At the Connected Data London (CDL) conference I attended
last week, ontologies were humorously referred to as the “O” word. The thought
was that, until recently, experts preferred not to mention “ontology,” lest
they alienate their audience, customers, or stakeholders. The word comes across
as too technical. It is a term from philosophy, after all, and it does not help
that it sounds very similar to “oncology” (as “taxonomy” has been confused with
“taxidermy”). The term “knowledge graph” on the other hand, is more user friendly,
and even if it is not perfectly understood, its general meaning can be guessed.
Thus, people would refer to knowledge graphs regardless of whether they meant a
knowledge graph or an ontology.
At the conference, however, it was discussed that there is a
growing acceptance of the word “ontology,” not just among experts but also
among varied stakeholders who need to implement them. This was noted by several
conference speakers, especially in the wrap-up panel session for the Data
Modeling track, which was titled “The ‘O’ Word: How Ontologies Drive Interoperable
Data and Business Innovation.” The panel moderator Katariina Kari explained
that this recent shift has happened because of LLMs, explaining: “We need a
reliable natural language repository. LLMS works on a network of mimicking
language, LLMS are primed for language.” So, now use of the word ontology can
even help a startup get funding from venture capitalists, she observed.
However, there remains some confusion over what an ontology is.
At one end there is the difference between ontologies and taxonomies, and at
the other end the difference between ontologies and knowledge graphs. I clarified
the distinction between taxonomies and ontologies in a prior blog post, “Taxonomiesvs. Ontologies” (January 2023). While knowledge graphs are a relatively
new concept, and ontologies have existed for much longer, it is the varied understanding
of ontologies that has given rise to confusion.
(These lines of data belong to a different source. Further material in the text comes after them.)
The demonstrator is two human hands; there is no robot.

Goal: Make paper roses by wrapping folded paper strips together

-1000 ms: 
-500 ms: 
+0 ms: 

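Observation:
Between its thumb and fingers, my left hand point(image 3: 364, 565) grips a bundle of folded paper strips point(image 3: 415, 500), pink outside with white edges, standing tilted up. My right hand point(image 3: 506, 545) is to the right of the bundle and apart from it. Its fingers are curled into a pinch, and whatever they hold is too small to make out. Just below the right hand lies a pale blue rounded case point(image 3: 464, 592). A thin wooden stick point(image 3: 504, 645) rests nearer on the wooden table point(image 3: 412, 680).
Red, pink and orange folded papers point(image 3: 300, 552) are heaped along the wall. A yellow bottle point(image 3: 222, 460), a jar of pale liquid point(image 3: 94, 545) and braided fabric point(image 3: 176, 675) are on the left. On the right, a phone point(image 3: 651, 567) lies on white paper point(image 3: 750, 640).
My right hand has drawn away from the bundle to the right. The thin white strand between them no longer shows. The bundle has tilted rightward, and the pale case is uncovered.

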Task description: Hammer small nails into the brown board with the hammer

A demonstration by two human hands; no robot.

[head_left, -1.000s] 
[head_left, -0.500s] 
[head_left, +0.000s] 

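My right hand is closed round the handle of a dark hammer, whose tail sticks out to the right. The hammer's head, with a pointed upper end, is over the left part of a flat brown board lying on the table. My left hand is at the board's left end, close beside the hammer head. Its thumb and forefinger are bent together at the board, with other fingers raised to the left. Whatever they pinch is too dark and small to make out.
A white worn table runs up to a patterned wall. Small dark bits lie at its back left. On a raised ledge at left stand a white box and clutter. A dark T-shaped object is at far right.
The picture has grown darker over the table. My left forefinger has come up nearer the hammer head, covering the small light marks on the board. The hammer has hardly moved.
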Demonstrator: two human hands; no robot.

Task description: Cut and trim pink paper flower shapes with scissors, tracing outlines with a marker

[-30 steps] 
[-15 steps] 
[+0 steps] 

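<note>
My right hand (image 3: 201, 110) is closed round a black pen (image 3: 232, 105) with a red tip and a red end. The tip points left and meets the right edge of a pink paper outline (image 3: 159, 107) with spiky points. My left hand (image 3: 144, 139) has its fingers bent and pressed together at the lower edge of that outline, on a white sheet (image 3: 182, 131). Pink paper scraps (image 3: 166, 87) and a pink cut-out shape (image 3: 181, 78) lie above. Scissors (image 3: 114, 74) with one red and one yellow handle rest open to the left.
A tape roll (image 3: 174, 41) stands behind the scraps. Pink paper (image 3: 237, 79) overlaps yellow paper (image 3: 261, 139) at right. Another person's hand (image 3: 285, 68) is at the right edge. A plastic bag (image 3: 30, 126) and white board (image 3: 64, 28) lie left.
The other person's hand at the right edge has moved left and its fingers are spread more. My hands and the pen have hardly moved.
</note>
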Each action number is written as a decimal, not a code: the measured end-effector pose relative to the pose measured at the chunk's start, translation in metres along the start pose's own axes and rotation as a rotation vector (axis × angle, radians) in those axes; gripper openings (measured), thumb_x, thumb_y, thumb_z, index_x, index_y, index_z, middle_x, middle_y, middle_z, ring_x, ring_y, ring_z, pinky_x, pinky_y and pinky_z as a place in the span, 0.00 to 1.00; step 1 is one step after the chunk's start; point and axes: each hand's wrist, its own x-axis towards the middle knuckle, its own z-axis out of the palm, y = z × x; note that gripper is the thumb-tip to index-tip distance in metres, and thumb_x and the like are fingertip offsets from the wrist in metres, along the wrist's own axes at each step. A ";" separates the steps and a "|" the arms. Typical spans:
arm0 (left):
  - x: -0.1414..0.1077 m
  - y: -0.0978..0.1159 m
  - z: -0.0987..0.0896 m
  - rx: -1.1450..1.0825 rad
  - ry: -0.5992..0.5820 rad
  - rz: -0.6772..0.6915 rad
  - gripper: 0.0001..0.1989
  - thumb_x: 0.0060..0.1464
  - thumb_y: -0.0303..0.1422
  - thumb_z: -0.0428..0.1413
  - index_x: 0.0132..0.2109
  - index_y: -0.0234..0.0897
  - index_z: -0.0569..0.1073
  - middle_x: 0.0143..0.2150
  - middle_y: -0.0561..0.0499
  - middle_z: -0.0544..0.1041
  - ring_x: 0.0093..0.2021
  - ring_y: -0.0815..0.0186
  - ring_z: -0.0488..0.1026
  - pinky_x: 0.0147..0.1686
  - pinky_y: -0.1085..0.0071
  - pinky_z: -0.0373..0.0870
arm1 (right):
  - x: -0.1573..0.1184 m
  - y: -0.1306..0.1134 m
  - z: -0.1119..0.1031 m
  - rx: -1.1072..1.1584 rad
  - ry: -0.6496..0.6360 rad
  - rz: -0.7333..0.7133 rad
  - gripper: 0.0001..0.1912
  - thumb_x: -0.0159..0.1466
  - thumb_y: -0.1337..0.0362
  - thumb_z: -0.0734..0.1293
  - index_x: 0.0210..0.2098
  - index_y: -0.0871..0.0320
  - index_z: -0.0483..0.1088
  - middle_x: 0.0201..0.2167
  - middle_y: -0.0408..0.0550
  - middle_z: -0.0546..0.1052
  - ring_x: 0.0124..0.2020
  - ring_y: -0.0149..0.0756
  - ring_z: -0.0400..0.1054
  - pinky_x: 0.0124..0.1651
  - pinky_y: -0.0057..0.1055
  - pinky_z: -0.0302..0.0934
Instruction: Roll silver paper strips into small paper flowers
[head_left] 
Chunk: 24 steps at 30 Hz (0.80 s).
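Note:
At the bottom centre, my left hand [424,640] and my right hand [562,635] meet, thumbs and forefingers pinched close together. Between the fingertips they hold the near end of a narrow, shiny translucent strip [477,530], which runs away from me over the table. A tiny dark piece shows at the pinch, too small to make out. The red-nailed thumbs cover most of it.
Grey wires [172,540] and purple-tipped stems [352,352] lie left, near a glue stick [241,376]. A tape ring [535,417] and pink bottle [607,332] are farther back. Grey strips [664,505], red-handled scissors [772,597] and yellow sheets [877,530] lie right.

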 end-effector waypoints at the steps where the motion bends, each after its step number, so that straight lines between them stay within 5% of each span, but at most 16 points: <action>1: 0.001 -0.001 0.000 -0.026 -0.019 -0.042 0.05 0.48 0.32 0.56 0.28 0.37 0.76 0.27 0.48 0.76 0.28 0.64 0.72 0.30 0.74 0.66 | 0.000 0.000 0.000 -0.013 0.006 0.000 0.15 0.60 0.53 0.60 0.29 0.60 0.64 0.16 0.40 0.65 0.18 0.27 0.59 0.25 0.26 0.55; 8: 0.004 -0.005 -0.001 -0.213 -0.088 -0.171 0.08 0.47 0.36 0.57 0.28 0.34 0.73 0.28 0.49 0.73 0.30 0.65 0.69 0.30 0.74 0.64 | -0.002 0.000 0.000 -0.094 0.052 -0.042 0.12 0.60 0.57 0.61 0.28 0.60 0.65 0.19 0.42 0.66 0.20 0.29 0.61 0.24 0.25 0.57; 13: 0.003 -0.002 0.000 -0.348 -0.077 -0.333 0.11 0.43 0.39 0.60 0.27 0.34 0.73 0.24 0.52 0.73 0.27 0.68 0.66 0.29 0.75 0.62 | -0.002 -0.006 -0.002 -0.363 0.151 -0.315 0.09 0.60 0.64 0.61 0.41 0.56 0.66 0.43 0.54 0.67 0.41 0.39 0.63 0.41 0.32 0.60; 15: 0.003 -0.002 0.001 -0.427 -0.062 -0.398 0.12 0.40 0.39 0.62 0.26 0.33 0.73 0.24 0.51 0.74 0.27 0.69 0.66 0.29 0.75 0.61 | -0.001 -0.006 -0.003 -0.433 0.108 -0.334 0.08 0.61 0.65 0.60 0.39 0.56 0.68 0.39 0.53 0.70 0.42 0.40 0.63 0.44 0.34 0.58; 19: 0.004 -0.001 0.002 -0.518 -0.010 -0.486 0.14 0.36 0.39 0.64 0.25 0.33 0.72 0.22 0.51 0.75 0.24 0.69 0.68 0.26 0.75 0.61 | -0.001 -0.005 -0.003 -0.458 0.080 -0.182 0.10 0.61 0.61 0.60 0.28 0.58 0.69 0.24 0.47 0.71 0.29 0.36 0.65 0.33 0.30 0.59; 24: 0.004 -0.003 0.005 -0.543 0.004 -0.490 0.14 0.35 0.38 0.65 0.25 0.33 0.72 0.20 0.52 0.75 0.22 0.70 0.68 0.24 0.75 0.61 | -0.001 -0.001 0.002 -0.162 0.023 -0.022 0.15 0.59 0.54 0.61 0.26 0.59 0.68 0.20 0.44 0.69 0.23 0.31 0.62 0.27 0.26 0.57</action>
An ontology is defined as a model of a domain of knowledge,
which comprises classes (sets of things), attributes (types of characteristics
of things) and relationships between classes. According to this definition, an ontology
is a somewhat generic model of a domain, and it does not include all of the individual
members or instances of each class (such as the names of individual companies
in the class called Company) nor the specific attributes of each attribute type
(such as the address of each specific company for the attribute type called
Address).
However, the W3C recommendation for ontologies, OWL (Web
Ontology Language) includes the designation “individuals,” and ontology software
tools, such as Protégé, support the inclusion of individuals and their specific
attributes. Thus, it is easy to think that an ontology, by definition, includes
all specific individuals. But just because OWL covers the recommendation for
how to include instances of a class, and software supports the inclusion of instances
of classes does not necessarily mean that the instances or individuals are
actually a component of an ontology. The ontology experts on this CDL
conference panel confirmed that an ontology is the upper-level semantic model.
Then, what do we call an ontology plus all of the individual
members (instances) of classes and their specific attributes? That is essentially
what a knowledge graph is. This is especially true when individuals are
specific to an organization or enterprise, such as names of individual
customers, products, employees, etc., and we call that an “enterprise knowledge
graph.”
The first applications of ontologies in information/data
science were in biomedicine, in which individuals included such things as names
organisms (including bacteria and viruses) and chemicals, etc. Thus, the notion
of an individual in science is not quite the same as in business, which has
also been a source of confusion over what an individual is and the inclusion of
individuals in an ontology. In enterprise knowledge graphs, the instances can
be very numerous and specific, including individual “events,” such as
interactions or transactions.
In conclusion, an ontology is a defining feature and
component of a knowledge graph, but it is not all of what goes into a knowledge
graph. A knowledge graph also includes individuals, which may be named entity
instances or they may be specific taxonomy concepts (abstract things that are not unique
named entities, such as "Data ethics" or "Performance measurement"), and a knowledge graph also includes specific
attributes of individuals. It may be said that a knowledge graph is the instantiation
of an ontology, and an ontology is the knowledge model. Despite the growing acceptance of the word “ontology,”
the designation of “knowledge graph” to refer to what are essentially
ontologies continues, as I found to be the case in another session at this conference.